-- Requirement --
Nothing in the records should differ when you write them out again.

** Opening Supplied material block **

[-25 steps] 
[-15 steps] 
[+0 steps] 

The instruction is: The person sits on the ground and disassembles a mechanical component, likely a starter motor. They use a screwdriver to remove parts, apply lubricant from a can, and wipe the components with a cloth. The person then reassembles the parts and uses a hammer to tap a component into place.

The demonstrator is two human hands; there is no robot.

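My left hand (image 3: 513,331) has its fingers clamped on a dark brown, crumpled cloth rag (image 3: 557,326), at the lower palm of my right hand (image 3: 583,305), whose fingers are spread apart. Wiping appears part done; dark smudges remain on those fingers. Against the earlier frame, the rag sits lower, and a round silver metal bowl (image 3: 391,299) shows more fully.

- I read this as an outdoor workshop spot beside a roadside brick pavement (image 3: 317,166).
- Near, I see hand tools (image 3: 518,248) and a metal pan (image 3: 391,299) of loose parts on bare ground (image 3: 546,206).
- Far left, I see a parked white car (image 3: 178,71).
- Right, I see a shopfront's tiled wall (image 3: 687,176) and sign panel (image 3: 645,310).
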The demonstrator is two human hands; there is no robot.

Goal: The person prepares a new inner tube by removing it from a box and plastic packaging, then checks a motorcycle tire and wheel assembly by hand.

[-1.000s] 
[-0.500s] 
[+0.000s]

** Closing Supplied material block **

-- Answer box --
[-25 steps] 
[-15 steps] 
[+0 steps] 

The instruction is: The person sits on the ground and disassembles a mechanical component, likely a starter motor. They use a screwdriver to remove parts, apply lubricant from a can, and wipe the components with a cloth. The person then reassembles the parts and uses a hammer to tap a component into place.

The demonstrator is two human hands; there is no robot.

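My left hand (image 3: 513,331) has its fingers clamped on a dark brown, crumpled cloth rag (image 3: 557,326), at the lower palm of my right hand (image 3: 583,305), whose fingers are spread apart. Wiping appears part done; dark smudges remain on those fingers. Against the earlier frame, the rag sits lower, and a round silver metal bowl (image 3: 391,299) shows more fully.

- I read this as an outdoor workshop spot beside a roadside brick pavement (image 3: 317,166).
- Near, I see hand tools (image 3: 518,248) and a metal pan (image 3: 391,299) of loose parts on bare ground (image 3: 546,206).
- Far left, I see a parked white car (image 3: 178,71).
- Right, I see a shopfront's tiled wall (image 3: 687,176) and sign panel (image 3: 645,310).
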The demonstrator is two human hands; there is no robot.

Goal: The person prepares a new inner tube by removing it from a box and plastic packaging, then checks a motorcycle tire and wheel assembly by hand.

[-1.000s] 
[-0.500s] 
[+0.000s]

The exercise is complete.